INSTRUCTIONS TO FOLLOW => Please give back the listing below word for word, without the images.

RECORDED DATA =>
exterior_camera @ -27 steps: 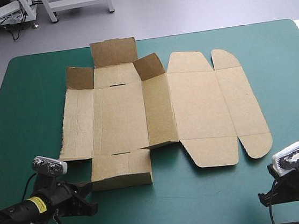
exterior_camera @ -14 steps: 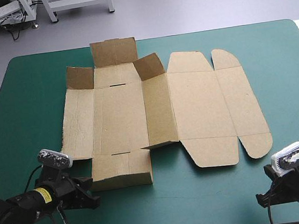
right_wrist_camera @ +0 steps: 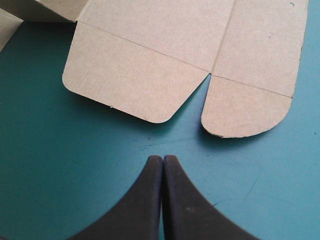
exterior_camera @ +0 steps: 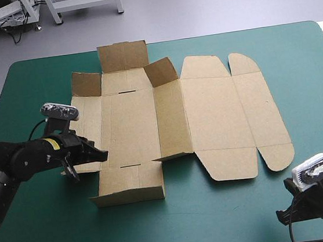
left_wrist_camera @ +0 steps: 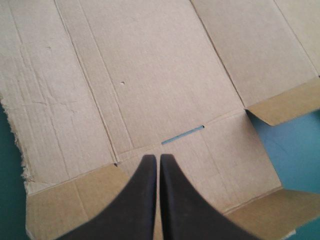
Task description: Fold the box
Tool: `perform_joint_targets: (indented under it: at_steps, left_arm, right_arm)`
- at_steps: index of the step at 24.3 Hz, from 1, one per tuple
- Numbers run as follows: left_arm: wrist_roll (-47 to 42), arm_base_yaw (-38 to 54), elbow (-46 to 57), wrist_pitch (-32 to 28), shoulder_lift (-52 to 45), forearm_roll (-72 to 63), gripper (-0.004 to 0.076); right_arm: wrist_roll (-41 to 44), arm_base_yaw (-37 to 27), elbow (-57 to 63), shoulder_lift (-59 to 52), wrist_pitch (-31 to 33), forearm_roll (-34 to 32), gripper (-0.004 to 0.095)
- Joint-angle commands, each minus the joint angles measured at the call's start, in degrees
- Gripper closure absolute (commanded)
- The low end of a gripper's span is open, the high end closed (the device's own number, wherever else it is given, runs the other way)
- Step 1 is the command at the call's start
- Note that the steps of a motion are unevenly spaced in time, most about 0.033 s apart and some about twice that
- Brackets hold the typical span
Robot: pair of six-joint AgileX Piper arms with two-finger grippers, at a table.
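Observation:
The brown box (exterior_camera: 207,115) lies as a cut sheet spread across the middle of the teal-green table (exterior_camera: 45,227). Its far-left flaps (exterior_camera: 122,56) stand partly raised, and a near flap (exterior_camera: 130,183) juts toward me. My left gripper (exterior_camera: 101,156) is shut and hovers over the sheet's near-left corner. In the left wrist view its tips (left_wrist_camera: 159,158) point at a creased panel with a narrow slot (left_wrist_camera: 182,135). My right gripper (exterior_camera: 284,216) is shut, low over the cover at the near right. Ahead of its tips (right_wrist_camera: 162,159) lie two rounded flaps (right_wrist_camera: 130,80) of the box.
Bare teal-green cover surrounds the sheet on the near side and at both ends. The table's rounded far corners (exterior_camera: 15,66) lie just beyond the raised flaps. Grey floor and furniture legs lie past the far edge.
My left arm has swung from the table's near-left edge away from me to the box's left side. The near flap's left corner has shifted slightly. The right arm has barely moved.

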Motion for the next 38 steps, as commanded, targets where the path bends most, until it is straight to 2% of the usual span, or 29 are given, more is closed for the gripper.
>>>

REPLY =>
exterior_camera @ -27 steps: 
exterior_camera @ -14 steps: 
right_wrist_camera @ +0 steps: 
exterior_camera @ +0 steps: 
left_wrist_camera @ +0 steps: 
Task description: Fold the box
Tool: `perform_joint_targets: (indented under it: at_steps, left_arm, right_arm)`
- at_steps: index of the step at 24.3 Hz, from 1, one per tuple
- Numbers run as follows: left_arm: wrist_roll (-47 to 42), arm_base_yaw (-38 to 54), elbow (-46 to 57), wrist_pitch (-32 to 28), shoulder_lift (-52 to 45), forearm_roll (-72 to 63), gripper (-0.004 to 0.076); right_arm: wrist_roll (-41 to 44), arm_base_yaw (-37 to 27), elbow (-57 to 63), shoulder_lift (-59 to 52), wrist_pitch (-31 to 33), forearm_roll (-34 to 32), gripper (-0.004 to 0.095)
- Joint-angle commands, each minus the joint angles measured at the call's start, in degrees
- Gripper closure absolute (commanded)
- The low end of a gripper's span is open, the high end closed (the device's own number, wherever else it is given, runs the other way)
- Step 1 is the command at the call's start
- Note that the steps of a motion are unevenly spaced in time, most about 0.033 s apart and some about twice that
- Brackets hold the typical span
Robot: pair of six-joint AgileX Piper arms with two-finger grippers, at a table.
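Observation:
The brown box (exterior_camera: 207,115) lies as a cut sheet spread across the middle of the teal-green table (exterior_camera: 45,227). Its far-left flaps (exterior_camera: 122,56) stand partly raised, and a near flap (exterior_camera: 130,183) juts toward me. My left gripper (exterior_camera: 101,156) is shut and hovers over the sheet's near-left corner. In the left wrist view its tips (left_wrist_camera: 159,158) point at a creased panel with a narrow slot (left_wrist_camera: 182,135). My right gripper (exterior_camera: 284,216) is shut, low over the cover at the near right. Ahead of its tips (right_wrist_camera: 162,159) lie two rounded flaps (right_wrist_camera: 130,80) of the box.
Bare teal-green cover surrounds the sheet on the near side and at both ends. The table's rounded far corners (exterior_camera: 15,66) lie just beyond the raised flaps. Grey floor and furniture legs lie past the far edge.
My left arm has swung from the table's near-left edge away from me to the box's left side. The near flap's left corner has shifted slightly. The right arm has barely moved.
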
Motion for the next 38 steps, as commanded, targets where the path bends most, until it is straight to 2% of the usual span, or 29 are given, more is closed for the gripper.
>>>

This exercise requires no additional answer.